Pictures are to be left out. Copy exactly, and only, the lines from the start of the entries below to the line with "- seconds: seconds", both included.

(Items from a dataset)

------

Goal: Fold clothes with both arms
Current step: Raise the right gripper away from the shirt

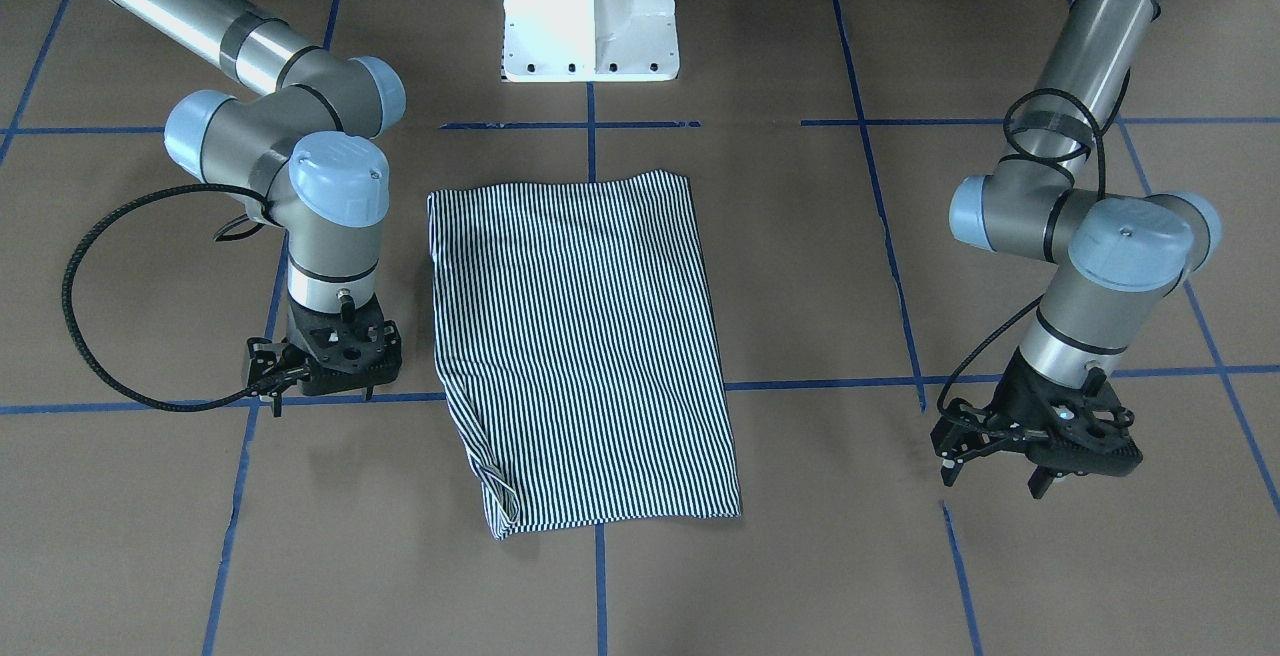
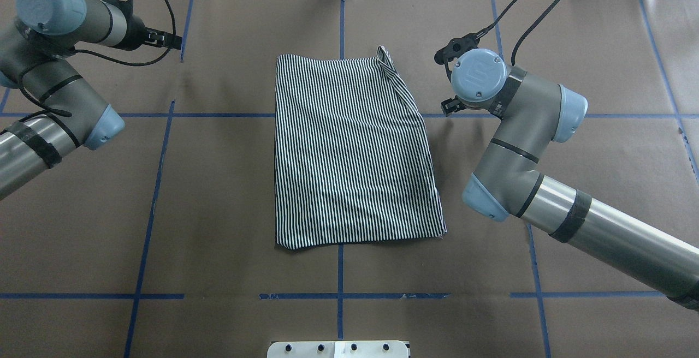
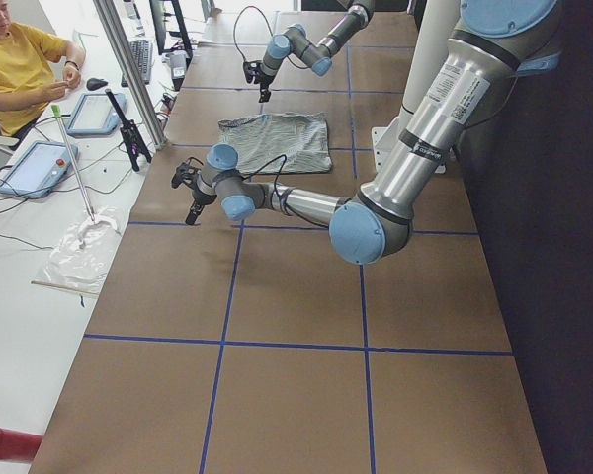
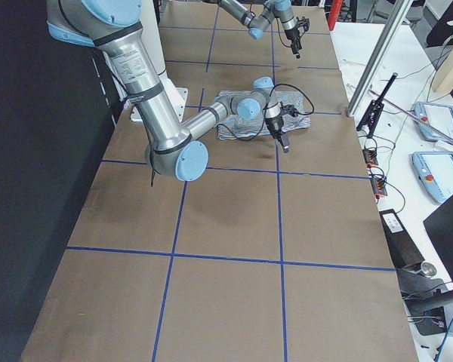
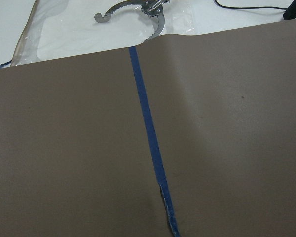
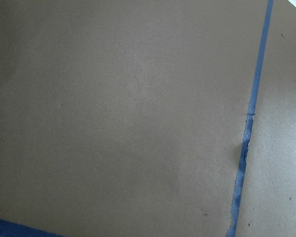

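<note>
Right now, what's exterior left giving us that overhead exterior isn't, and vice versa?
Only exterior left: an operator in a yellow top, seated at a white bench with tablets on it.
Only overhead exterior: the full outline of the polo shirt seen square-on, with a strip of fabric poking out at its far right corner.
Both: the shirt folded flat mid-table, with the left arm and right arm off to either side, neither touching it.
</note>
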### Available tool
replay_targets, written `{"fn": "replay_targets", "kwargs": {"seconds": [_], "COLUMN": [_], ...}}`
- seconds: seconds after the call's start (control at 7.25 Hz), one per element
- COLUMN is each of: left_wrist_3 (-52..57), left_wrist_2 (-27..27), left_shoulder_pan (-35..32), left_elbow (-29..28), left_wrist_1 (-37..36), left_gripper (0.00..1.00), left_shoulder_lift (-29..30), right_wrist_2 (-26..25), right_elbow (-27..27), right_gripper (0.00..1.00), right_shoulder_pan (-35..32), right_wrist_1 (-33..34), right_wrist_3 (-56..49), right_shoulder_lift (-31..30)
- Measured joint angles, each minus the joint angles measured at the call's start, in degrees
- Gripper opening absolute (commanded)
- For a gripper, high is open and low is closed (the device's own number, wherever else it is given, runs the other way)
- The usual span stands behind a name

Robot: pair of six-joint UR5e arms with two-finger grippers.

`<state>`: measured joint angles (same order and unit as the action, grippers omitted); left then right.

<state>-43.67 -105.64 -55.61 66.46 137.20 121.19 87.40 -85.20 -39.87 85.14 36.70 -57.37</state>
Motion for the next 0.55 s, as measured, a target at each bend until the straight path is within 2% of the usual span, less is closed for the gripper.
{"fn": "replay_targets", "kwargs": {"seconds": [0.28, 0.55], "left_wrist_3": [-0.3, -3.9], "left_wrist_2": [-0.9, -3.7], "left_shoulder_pan": [0.0, 0.0], "left_elbow": [1.5, 5.6], "left_wrist_1": [0.0, -0.3], "left_gripper": [1.0, 1.0], "left_shoulder_lift": [-0.1, -1.0], "right_wrist_2": [4.4, 9.5], "right_elbow": [0.0, -0.3], "right_gripper": [1.0, 1.0], "right_shoulder_pan": [-0.9, -1.2], "right_wrist_1": [-2.6, -9.4], "right_wrist_3": [2.5, 9.1], "right_shoulder_lift": [2.3, 3.0]}}
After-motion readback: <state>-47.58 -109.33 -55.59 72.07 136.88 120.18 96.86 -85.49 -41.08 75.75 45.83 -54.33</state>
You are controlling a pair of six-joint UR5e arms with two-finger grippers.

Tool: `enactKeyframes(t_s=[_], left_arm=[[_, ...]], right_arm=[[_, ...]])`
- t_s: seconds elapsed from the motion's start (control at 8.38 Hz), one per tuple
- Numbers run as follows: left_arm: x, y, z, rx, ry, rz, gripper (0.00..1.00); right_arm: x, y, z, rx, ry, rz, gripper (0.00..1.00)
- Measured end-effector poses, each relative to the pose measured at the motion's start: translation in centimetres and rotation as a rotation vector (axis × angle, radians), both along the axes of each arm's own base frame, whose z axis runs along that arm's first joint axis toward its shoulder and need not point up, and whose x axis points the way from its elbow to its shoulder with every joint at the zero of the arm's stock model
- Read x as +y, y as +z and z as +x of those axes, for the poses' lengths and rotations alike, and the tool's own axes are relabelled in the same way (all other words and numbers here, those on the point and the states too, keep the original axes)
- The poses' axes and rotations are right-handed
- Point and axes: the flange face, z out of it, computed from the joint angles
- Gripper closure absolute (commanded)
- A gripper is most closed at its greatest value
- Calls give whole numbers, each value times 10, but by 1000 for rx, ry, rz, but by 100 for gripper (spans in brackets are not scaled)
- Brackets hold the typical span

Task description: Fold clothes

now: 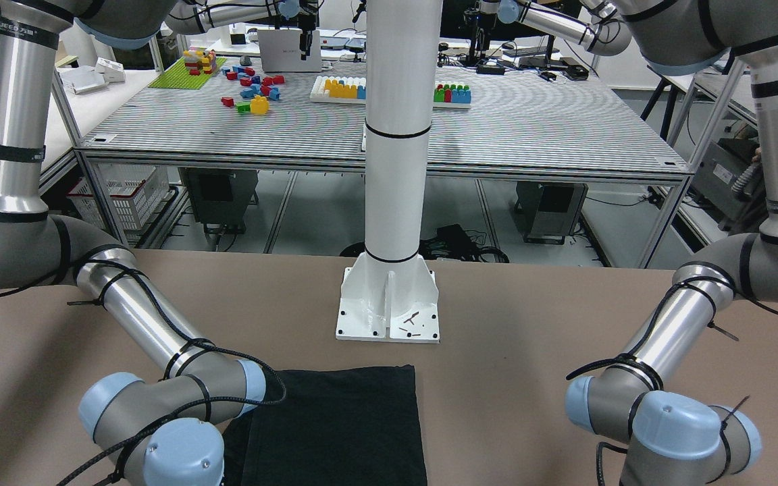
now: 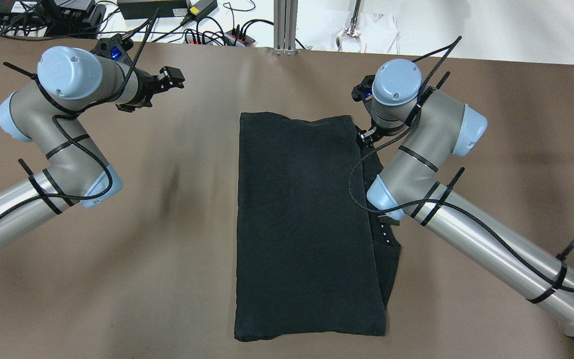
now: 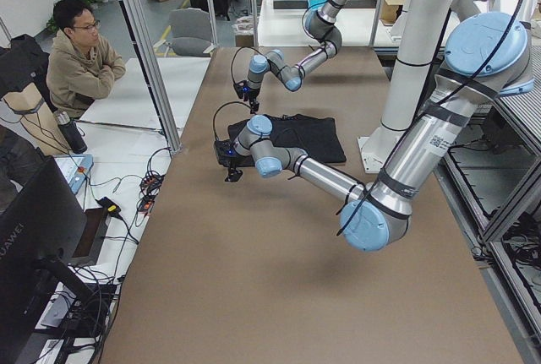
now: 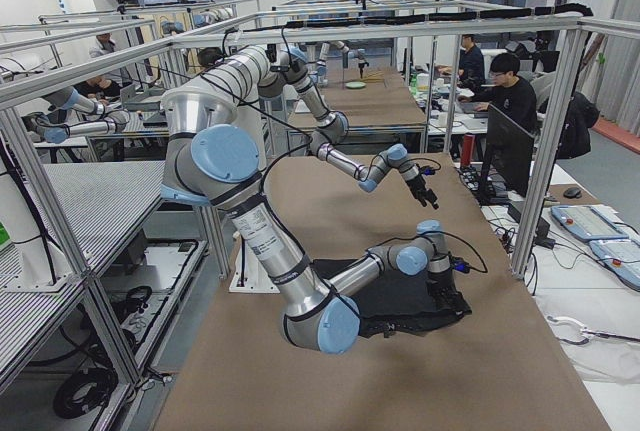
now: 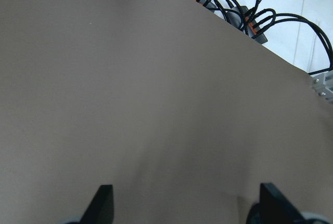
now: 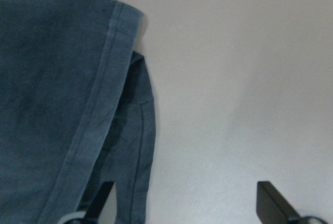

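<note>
The black garment [image 2: 307, 224] lies flat in the middle of the brown table, folded into a long rectangle. An under layer with small white marks [image 2: 384, 234] sticks out along its right edge. My right gripper [image 2: 364, 135] hovers at the garment's far right corner. In the right wrist view it [image 6: 184, 206] is open, with one fingertip [image 6: 101, 199] over the hemmed edge [image 6: 112, 78] and the other over bare table. My left gripper [image 2: 170, 80] is open and empty over bare table, far left of the garment. It also shows in the left wrist view [image 5: 187, 206].
The white pedestal base [image 1: 389, 304] stands on the table at the garment's near end. Cables and power strips [image 2: 207, 35] lie beyond the table's far edge. A seated person [image 3: 80, 64] is beside the table on that side.
</note>
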Motion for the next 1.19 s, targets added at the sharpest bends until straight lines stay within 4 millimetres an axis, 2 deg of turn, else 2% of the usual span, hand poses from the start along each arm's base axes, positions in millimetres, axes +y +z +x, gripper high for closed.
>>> enactKeyframes(t_s=[0.12, 0.24, 0.48, 0.72, 0.95, 1.19], left_arm=[[1, -1, 0, 2, 1, 2, 0], [3, -2, 2, 3, 4, 3, 0], [5, -3, 6, 4, 11, 6, 0], [8, -7, 10, 7, 18, 11, 0], [10, -10, 13, 12, 22, 16, 0], [17, -16, 20, 19, 32, 23, 0]], right_arm=[[21, -10, 3, -43, 59, -48, 5], [52, -15, 2, -113, 157, -122, 5], [128, -31, -10, -274, 361, -299, 5], [203, -33, -25, -383, 553, -487, 5], [274, -21, -38, -429, 704, -589, 9], [336, 2, -46, -432, 818, -678, 16]])
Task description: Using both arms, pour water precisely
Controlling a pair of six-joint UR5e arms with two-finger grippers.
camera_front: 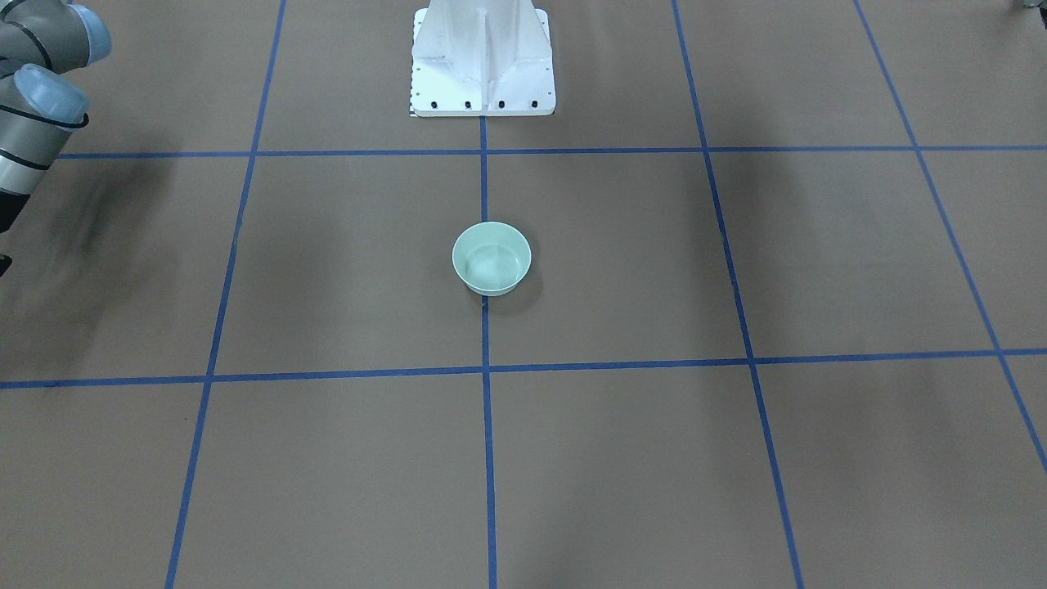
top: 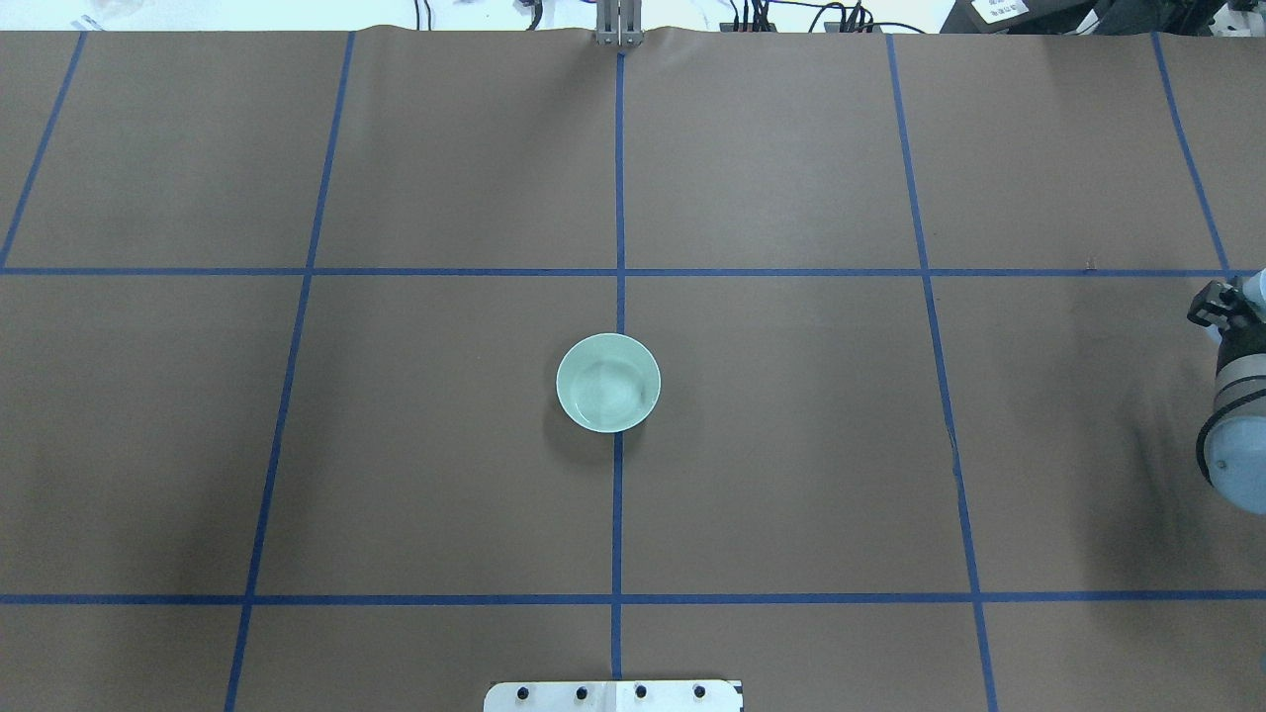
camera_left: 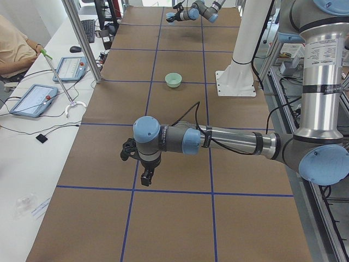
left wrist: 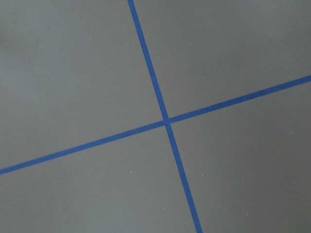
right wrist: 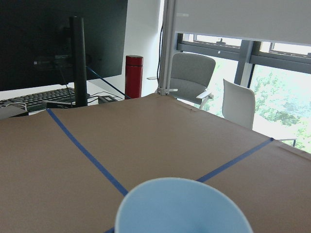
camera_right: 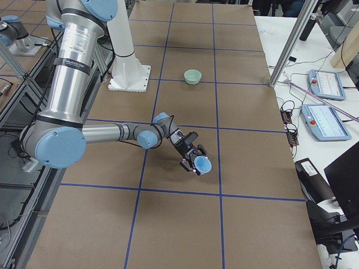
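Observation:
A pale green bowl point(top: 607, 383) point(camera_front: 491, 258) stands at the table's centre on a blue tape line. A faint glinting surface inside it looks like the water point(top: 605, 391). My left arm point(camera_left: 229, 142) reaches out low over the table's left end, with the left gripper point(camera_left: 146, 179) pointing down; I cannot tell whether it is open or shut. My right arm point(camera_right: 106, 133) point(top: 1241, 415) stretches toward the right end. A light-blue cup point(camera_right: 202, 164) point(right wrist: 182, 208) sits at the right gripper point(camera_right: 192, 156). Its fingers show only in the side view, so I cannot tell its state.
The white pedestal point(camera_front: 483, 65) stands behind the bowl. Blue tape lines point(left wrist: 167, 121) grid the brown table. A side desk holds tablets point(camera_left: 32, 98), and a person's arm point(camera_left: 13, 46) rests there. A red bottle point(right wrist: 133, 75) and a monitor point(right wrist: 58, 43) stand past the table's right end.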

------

Exercise response
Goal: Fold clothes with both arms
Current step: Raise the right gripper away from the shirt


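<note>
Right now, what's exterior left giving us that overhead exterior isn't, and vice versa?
Only exterior left: an operator in a yellow top, seated at a white bench with tablets on it.
Only overhead exterior: the full outline of the polo shirt seen square-on, with a strip of fabric poking out at its far right corner.
Both: the shirt folded flat mid-table, with the left arm and right arm off to either side, neither touching it.
</note>
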### Available tool
replay_targets, written `{"fn": "replay_targets", "kwargs": {"seconds": [_], "COLUMN": [_], ...}}`
- seconds: seconds after the call's start (control at 7.25 Hz), one per element

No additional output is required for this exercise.